Grüne: Öffentlichen Sachverstand nutzen

Mehr Trans­parenz in der Beirat­sar­beit

17.12.2001. Anlässlich der Sitzung des Bauauss­chuss­es beim Gröpelinger Beirat am Mon­tag, den 17. Dezem­ber, sieht sich Hel­mut Kas­ten, Beiratsmit­glied für Bünd­nis 90/ Die Grü­nen, gezwun­gen, nochmals darauf hinzuweisen, dass es sin­nvoll ist, die Öffentlichkeit möglichst frühzeit­ig in Diskus­sion­sprozesse einzubeziehen.

Drei wichtige The­men ste­hen auf der Tage­sor­d­nung, und der Bauauss­chuss tagt wieder hin­ter ver­schlosse­nen Türen”, musste Kas­ten nach einem Blick auf die Ein­ladung fest­stellen. Dabei bezweifelt Kas­ten gar nicht, dass es sin­nvoll ist, wenn sich der Auss­chuss über The­men informiert. “Aber es muss unter­schieden wer­den zwis­chen Infor­ma­tion und Vorentschei­dung,” weiß Kas­ten aus Erfahrung. Der Tage­sor­d­nung kon­nte er ent­nehmen, dass neben dem The­ma “Stan­dorte für UMTS-Sendean­la­gen in Gröpelin­gen” auch über “Aus­gle­ichs­maß­nah­men für Ein­griffe in die Stadt­teilökolo­gie” und über die “Ort­steilen­twick­lung Osleb­shausen” informiert wer­den soll. Zu allen The­men wur­den Vertreter der zuständi­gen Ämter ein­ge­laden. “Die ste­hen dann vor uns sieben Auss­chuss­mit­gliedern, als ob wir mit diesen The­men nicht gle­ich in die Öffentlichkeit gehen kön­nten”, moniert Kas­ten und weist darauf hin, dass diese Vorge­hensweise nicht son­der­lich ökonomisch ist.

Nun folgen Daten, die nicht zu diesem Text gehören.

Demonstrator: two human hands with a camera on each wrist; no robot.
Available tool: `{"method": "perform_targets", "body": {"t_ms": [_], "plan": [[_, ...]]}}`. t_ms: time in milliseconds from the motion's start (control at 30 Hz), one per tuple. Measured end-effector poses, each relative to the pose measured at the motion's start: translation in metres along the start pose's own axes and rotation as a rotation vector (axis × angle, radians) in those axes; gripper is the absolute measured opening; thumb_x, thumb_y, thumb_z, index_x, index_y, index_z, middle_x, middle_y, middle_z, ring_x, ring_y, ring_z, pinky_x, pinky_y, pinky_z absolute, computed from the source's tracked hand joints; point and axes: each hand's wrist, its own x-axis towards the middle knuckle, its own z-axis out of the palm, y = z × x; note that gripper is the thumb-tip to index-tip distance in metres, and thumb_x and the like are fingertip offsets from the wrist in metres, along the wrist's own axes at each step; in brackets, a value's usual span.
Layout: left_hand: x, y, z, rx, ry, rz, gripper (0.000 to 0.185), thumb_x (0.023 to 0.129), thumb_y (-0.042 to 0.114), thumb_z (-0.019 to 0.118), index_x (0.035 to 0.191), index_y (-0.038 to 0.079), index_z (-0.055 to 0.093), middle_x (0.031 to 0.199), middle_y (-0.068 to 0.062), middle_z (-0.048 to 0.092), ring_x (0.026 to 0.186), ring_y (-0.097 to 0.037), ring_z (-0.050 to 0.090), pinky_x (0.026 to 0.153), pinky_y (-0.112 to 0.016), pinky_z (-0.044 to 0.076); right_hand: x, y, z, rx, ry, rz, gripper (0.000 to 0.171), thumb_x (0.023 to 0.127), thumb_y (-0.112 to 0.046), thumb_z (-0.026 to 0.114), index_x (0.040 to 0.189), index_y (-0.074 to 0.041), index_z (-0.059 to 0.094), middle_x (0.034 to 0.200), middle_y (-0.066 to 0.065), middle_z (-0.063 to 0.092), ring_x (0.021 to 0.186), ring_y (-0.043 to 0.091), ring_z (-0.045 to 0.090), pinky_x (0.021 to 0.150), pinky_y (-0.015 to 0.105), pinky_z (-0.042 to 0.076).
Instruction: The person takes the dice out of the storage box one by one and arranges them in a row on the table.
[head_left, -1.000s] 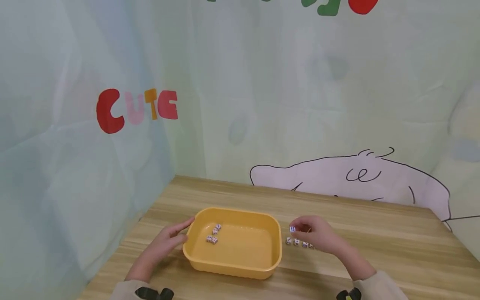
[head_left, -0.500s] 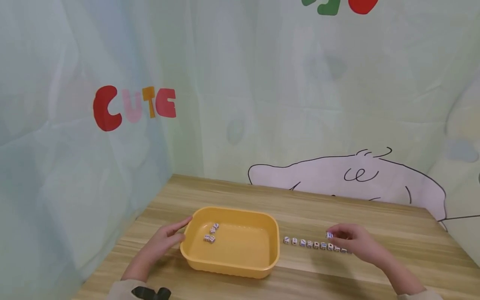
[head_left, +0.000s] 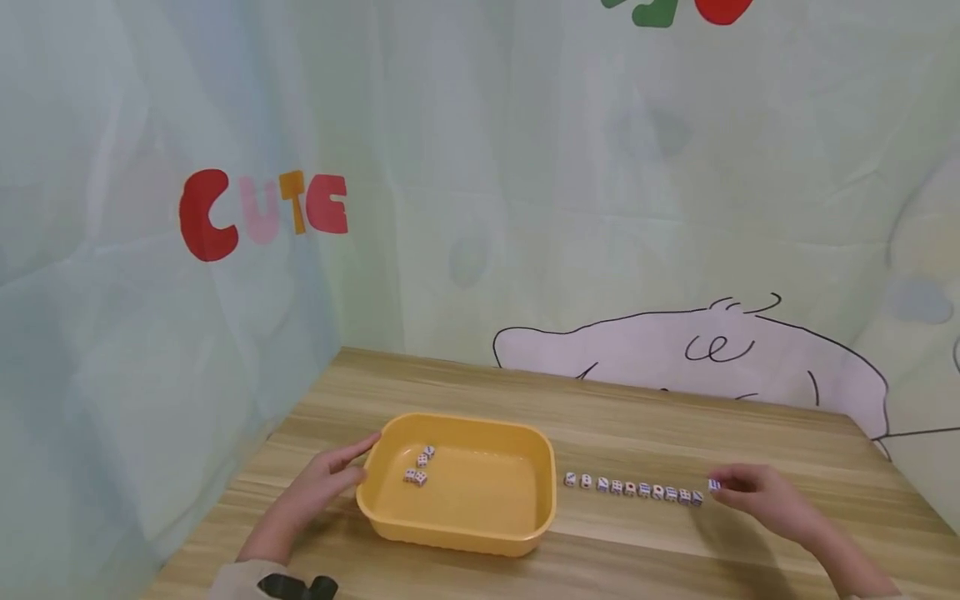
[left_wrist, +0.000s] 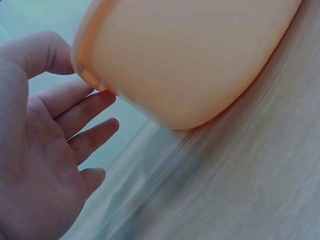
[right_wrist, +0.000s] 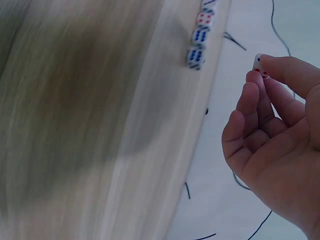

Ger­ade bei dem The­ma UMTS-Sendean­la­gen weiß Kas­ten, dass dies vie­len Men­schen unan­genehm unter den Nägeln bren­nt. Aber nicht nur das: “Wir müssen auch davon aus­ge­hen, dass sich viele darüber schon selb­st informiert haben oder großes Inter­esse haben, informiert zu wer­den.” Dem muss auch Rech­nung getra­gen wer­den, bspw. indem das The­ma auf die Tage­sor­d­nung ein­er öffentlichen Beiratssitzung geset­zt wird. Kas­ten for­muliert es ganz klar: “Warum soll­ten wir auf vorhan­de­nen Sachver­stand verzicht­en. Nur weil wir in einem Auss­chuss sitzen, sind wir ja nicht schlauer als andere.”

Die bish­erige Vorge­hensweise muss nochmals über­dacht wer­den. “Sicher­lich lassen sich Möglichkeit­en find­en, mehr als bish­er wichtige The­men in der Öffentlichkeit zu disku­tieren. Schließlich muss auch klar wer­den, auf welch­er Grund­lage der Beirat entschei­det”, fasst Hel­mut Kas­ten abschließend zusam­men.